Would you please return the lines of the entries below starting at the line that has "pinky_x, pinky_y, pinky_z" and ending at the line that has "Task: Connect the", both included, exactly as they are?

** DATA LISTING follows **

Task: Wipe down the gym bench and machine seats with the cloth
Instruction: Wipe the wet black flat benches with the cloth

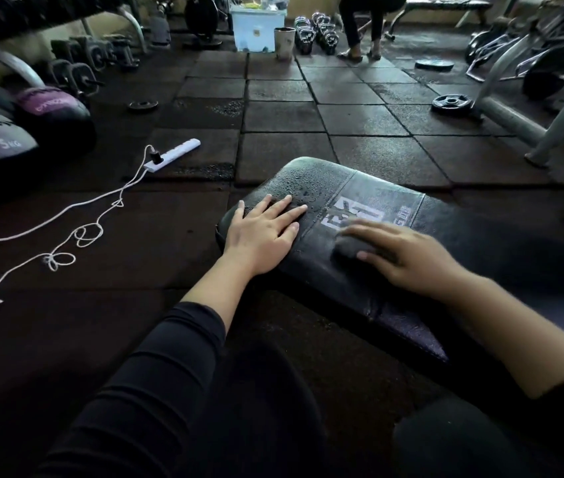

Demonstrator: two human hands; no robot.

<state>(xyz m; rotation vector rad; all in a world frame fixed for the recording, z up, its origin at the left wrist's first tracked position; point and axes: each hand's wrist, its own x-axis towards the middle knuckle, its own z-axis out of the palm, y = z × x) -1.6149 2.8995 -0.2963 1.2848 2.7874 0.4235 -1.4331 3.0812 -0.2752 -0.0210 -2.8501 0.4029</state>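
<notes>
A black padded gym bench (pixel 370 288) with a white logo runs from centre to lower right, its far end beaded with water drops. My left hand (pixel 263 232) lies flat on the bench's left end, fingers straight and spread. My right hand (pixel 401 251) presses a small dark grey cloth (pixel 351 248) onto the pad just below the logo; the hand is motion-blurred, and its fingers cover most of the cloth.
A white power strip (pixel 173 155) with a looping cord lies on the rubber floor tiles to the left. Medicine balls (pixel 1 136) and dumbbells line the left side. Weight plates (pixel 451 103) and machine frames stand right. A seated person (pixel 359 25) is far back.
</notes>
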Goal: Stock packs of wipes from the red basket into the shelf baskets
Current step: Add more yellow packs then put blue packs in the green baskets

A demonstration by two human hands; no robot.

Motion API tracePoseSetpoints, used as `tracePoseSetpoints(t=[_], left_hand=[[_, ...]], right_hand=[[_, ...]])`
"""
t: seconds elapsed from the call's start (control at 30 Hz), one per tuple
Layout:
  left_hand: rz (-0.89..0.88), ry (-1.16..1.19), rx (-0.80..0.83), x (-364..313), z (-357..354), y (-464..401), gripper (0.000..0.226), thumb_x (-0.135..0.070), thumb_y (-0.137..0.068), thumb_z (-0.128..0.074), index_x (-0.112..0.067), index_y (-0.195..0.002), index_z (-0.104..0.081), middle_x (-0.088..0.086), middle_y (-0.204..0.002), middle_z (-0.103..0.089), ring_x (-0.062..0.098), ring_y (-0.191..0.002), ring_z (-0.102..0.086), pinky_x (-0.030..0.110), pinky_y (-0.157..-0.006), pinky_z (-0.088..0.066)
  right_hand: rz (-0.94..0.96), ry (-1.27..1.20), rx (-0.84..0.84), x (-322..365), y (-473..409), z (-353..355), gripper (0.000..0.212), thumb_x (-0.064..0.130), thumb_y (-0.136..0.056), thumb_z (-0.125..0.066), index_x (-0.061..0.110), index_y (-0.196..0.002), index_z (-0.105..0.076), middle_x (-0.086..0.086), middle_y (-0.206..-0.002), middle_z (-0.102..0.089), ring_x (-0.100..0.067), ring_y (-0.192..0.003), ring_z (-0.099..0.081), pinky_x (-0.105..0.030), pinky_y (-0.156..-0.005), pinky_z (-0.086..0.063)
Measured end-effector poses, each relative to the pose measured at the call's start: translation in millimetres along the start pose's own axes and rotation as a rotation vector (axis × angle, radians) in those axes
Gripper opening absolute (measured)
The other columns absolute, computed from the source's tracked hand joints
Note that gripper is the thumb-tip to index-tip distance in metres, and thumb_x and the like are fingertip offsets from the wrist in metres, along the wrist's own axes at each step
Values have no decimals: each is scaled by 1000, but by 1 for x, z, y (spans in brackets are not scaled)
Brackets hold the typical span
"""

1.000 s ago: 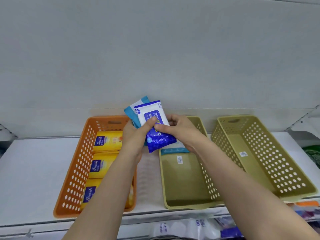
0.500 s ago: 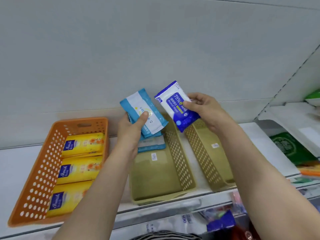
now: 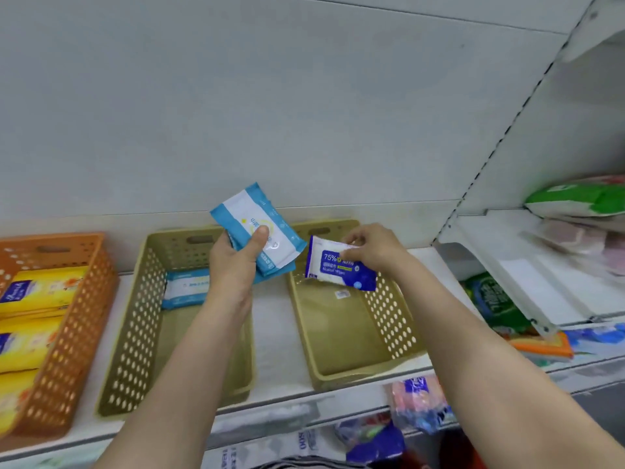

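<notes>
Single head-worn view, looking forward and down, close on the shelf (image 3: 277,319), wide-angle

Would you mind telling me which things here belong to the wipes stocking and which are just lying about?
Job:
- dark blue wipes pack in right hand
- light blue packs in left hand
- right olive basket
- middle olive basket

Lying about:
- orange basket
- green packs
</notes>
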State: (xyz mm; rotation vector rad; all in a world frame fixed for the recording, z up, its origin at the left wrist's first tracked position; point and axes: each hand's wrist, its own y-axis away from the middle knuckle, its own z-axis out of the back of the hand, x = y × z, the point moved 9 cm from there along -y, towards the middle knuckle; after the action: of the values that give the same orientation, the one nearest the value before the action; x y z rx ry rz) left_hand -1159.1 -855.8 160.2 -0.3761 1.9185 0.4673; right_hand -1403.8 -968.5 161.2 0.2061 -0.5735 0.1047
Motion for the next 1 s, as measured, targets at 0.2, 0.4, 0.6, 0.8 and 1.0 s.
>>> tracePoseSetpoints(t=[0.2,0.4,0.6,0.8,1.0], left_hand=[[-16,-1,-119,12,8,14,16,-17,-90,-71,-20,-105,-65,-7,-102,-74,4,-85,-72,17,-64,-55],[-37,-9,-169,16,24,26,17,-18,-90,-71,-21,-105,-65,-7,-101,-76,12,-96,-73,30,-81,-56],[-25,-19,-194,22,20,33,24,-18,-89,-72,-15,-112,-65,-2,-106,-76,15,-96,-73,31,-82,-56],[-26,-30,-148,17,17,39,25,-16,-90,-71,-13,-114,-64,0,-107,-76,17,-98,-73,34,-86,-57],[-50,-16,-113,7,14,36,28,-16,-84,-76,-16,-111,-66,0,-104,-77,18,-95,-73,36,-84,-59]], right_hand=[[178,193,109,25,-32,-53,25,26,-80,-78,23,-105,-75,-1,-107,-71,-22,-99,-63,-25,-74,-42],[270,359,-90,17,-34,-67,45,36,-81,-76,19,-121,-65,-8,-119,-64,-29,-119,-49,-36,-93,-46],[54,280,167,-15,-32,-102,67,53,-67,-83,23,-123,-62,-10,-128,-58,-29,-117,-56,-37,-93,-52],[65,214,90,-9,-30,-98,61,57,-72,-77,18,-116,-63,-11,-126,-59,-30,-117,-55,-35,-92,-48],[51,-789,168,76,5,-46,35,51,-86,-70,19,-99,-71,-5,-101,-75,-19,-89,-71,-37,-79,-58]])
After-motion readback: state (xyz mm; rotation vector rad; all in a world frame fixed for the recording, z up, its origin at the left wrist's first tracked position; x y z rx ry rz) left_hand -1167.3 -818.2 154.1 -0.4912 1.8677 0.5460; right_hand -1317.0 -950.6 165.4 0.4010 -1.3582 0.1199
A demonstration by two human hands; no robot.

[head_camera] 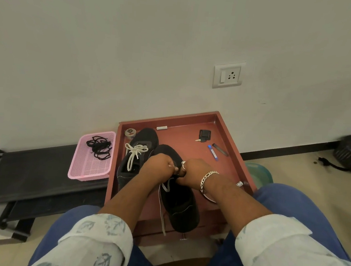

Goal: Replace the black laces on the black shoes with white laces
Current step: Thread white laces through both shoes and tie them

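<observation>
No writing I can read. Two black shoes on the red tray (229,137): far shoe (139,151) already white-laced, near shoe (180,205) under my left hand (161,163) and right hand (192,170), both pinching its white lace (162,203). Black laces (99,147) lie in one pink basket (92,168).

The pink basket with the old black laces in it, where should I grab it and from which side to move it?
Grip the pink basket by its near rim, coming from above on the person's left. The rim is a firm raised edge, the near part is bare, and the black laces lie bunched at the far end. Its right side sits close against the red tray, leaving little finger room there.
</observation>
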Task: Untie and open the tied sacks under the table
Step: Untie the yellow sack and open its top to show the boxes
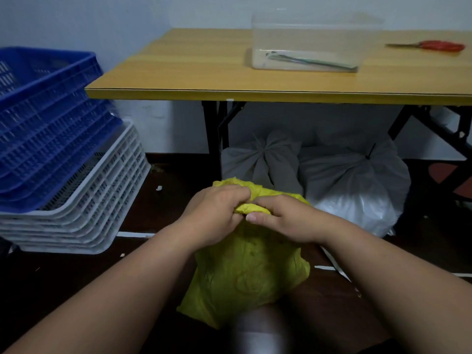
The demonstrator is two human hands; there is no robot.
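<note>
Yellow sack [245, 272] sits on the floor before the worktop [204, 72], and we work at its bunched neck: our left hand [217, 213] and right hand [283, 218] both pinch the gathered cloth there, fingers curled into it. We judge it soft, light and crumply, so the knot itself is the place to grip. Two grey sacks, one [265, 159] beside the other [357, 180], wait tied under the worktop.

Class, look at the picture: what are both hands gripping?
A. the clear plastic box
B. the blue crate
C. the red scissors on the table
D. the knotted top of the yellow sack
D: the left hand and right hand both pinch the bunched top of the yellow sack on the floor.
</note>
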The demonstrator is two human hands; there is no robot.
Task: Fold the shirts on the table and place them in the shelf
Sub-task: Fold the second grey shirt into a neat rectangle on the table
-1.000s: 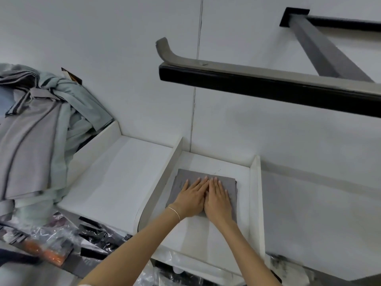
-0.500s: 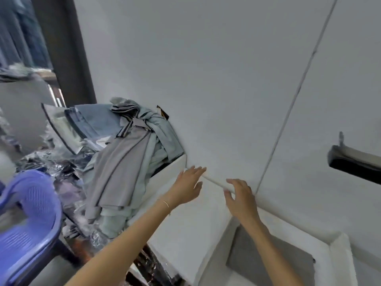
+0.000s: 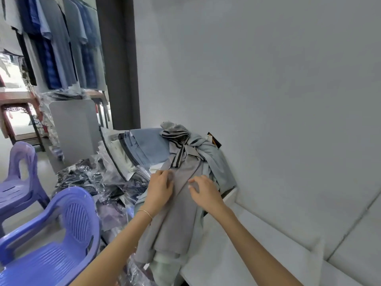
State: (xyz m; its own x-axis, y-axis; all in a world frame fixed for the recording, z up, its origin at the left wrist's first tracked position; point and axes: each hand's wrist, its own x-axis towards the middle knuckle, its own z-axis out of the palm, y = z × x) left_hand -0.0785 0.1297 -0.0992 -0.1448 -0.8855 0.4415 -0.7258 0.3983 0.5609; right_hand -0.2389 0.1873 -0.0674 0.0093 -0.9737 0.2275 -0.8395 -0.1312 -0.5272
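Here, in the head view, both hands reach into a heap of shirts piled just past the end of the white shelf (image 3: 237, 250). The left hand (image 3: 159, 189) and the right hand (image 3: 203, 191) lie on a grey shirt (image 3: 175, 219) with fingers curled; motion blur means I cannot tell whether either is gripping the cloth. The grey shirt lies on top of the heap, probably why it is taken next. Its long axis runs from the striped collar (image 3: 177, 141) beyond the fingertips down towards the person, the hem hanging below the wrists. A purple chair (image 3: 53, 240) stands left of the left arm.
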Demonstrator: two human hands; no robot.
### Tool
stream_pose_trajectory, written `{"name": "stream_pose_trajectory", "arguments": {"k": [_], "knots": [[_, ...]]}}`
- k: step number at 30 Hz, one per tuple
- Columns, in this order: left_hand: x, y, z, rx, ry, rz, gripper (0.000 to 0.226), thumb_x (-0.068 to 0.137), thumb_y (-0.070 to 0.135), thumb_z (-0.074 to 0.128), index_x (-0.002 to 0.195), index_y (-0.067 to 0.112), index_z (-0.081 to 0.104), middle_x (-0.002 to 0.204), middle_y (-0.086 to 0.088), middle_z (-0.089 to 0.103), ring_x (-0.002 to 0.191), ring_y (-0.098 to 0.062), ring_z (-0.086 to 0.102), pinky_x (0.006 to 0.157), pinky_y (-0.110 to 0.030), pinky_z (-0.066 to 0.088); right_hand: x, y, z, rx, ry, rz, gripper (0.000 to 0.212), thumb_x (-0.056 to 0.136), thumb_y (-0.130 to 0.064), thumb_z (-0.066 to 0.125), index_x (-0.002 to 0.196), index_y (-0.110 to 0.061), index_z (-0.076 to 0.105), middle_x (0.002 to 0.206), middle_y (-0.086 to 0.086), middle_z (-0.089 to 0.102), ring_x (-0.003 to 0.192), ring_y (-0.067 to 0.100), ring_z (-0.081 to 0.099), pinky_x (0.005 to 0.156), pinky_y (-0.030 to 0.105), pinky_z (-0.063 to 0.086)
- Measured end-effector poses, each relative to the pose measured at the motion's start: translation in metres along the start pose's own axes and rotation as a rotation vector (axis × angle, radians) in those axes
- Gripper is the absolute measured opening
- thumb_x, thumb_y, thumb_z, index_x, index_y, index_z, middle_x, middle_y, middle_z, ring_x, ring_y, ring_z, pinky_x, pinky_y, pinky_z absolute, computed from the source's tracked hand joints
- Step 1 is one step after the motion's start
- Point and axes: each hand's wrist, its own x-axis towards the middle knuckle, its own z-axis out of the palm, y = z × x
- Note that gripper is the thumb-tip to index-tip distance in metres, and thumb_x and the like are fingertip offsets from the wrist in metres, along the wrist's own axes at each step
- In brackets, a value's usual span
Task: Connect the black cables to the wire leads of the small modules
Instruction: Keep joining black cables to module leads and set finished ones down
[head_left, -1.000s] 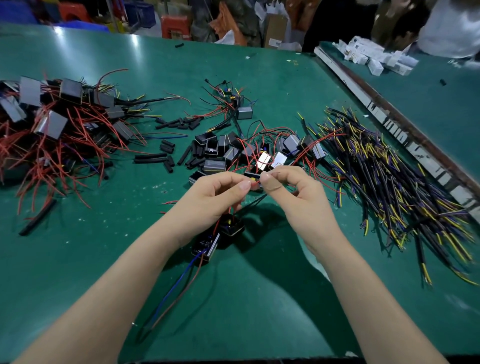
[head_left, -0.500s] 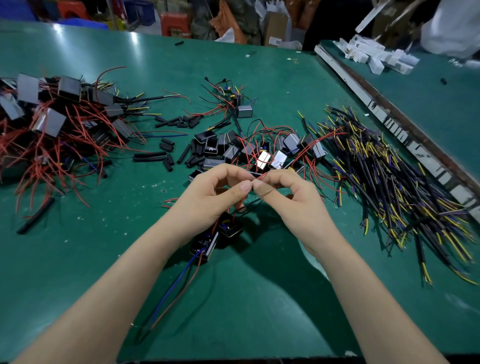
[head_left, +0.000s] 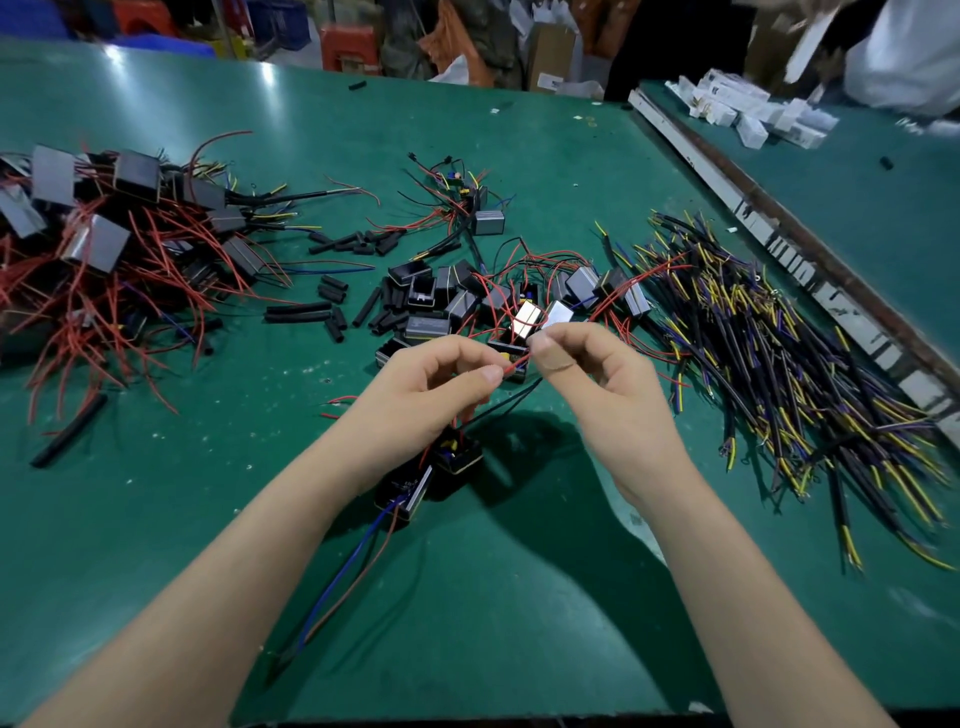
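Observation:
Above the green table my left hand (head_left: 434, 389) pinches a thin red wire lead (head_left: 514, 365) between thumb and forefinger. My right hand (head_left: 592, 379) pinches the other end of the same lead a short gap away. A black cable (head_left: 506, 402) runs down from under my right hand. Two small black modules (head_left: 434, 473) lie on the table beneath my left hand, with blue and brown wires (head_left: 343, 587) trailing toward me. Whether the lead and cable touch is hidden by my fingers.
A pile of modules with red leads (head_left: 98, 260) fills the left. Loose modules (head_left: 493, 306) and black sleeve pieces (head_left: 332, 306) lie in the middle. A heap of black cables with yellow tips (head_left: 779, 364) covers the right. White boxes (head_left: 753, 111) sit on the neighbouring table.
My two hands have drawn slightly apart, so a short stretch of the red lead now shows between my fingertips. The modules on the table have not moved.

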Motion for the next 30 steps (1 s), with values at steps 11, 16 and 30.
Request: {"name": "stream_pose_trajectory", "arguments": {"k": [11,16,30], "knots": [[0.002,-0.004,0.004,0.115,0.001,0.1,0.006,0.088,0.016,0.063,0.086,0.014,0.068,0.067,0.014,0.062,0.061,0.003,0.051,0.06,-0.012,0.042,-0.006,0.002,0.003,-0.398,0.03,-0.15,0.02,0.09,-0.041,0.053,0.076,-0.028,0.058,0.081,-0.011,0.063,0.081,0.003,0.052,0.069,0.008,0.035],[0.001,-0.006,0.003,0.398,0.083,0.305,0.009,0.086,0.016,0.066,0.079,0.022,0.065,0.068,0.015,0.059,0.063,0.006,0.051,0.061,-0.007,0.035,-0.005,0.004,0.005,-0.406,-0.012,-0.085,0.029,0.094,-0.04,0.052,0.073,-0.023,0.06,0.072,-0.012,0.06,0.075,0.01,0.052,0.065,0.017,0.038],[0.003,-0.005,0.001,-0.144,0.109,0.024,0.013,0.081,0.028,0.062,0.077,0.019,0.07,0.066,0.005,0.058,0.067,-0.017,0.04,0.062,-0.025,0.034,-0.005,-0.009,-0.001,-0.226,0.012,-0.307,0.009,0.087,-0.019,0.064,0.094,-0.019,0.071,0.086,-0.006,0.064,0.08,-0.002,0.057,0.073,0.008,0.037]]}}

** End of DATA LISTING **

§ **REPLY TO THE EXERCISE**
- thumb_x, thumb_y, thumb_z, index_x, index_y, index_z, middle_x, middle_y, middle_z, ring_x, ring_y, ring_z, pinky_x, pinky_y, pinky_z absolute, computed from the source's tracked hand joints
- Step 1 is one step after the motion's start
- Point and axes: each hand's wrist, its own x-axis towards the middle knuckle, its own z-axis out of the palm, y = z × x
- Note that gripper is the thumb-tip to index-tip distance in metres, and thumb_x and the like are fingertip offsets from the wrist in metres, along the wrist's own axes at each step
- In brackets, a value's usual span
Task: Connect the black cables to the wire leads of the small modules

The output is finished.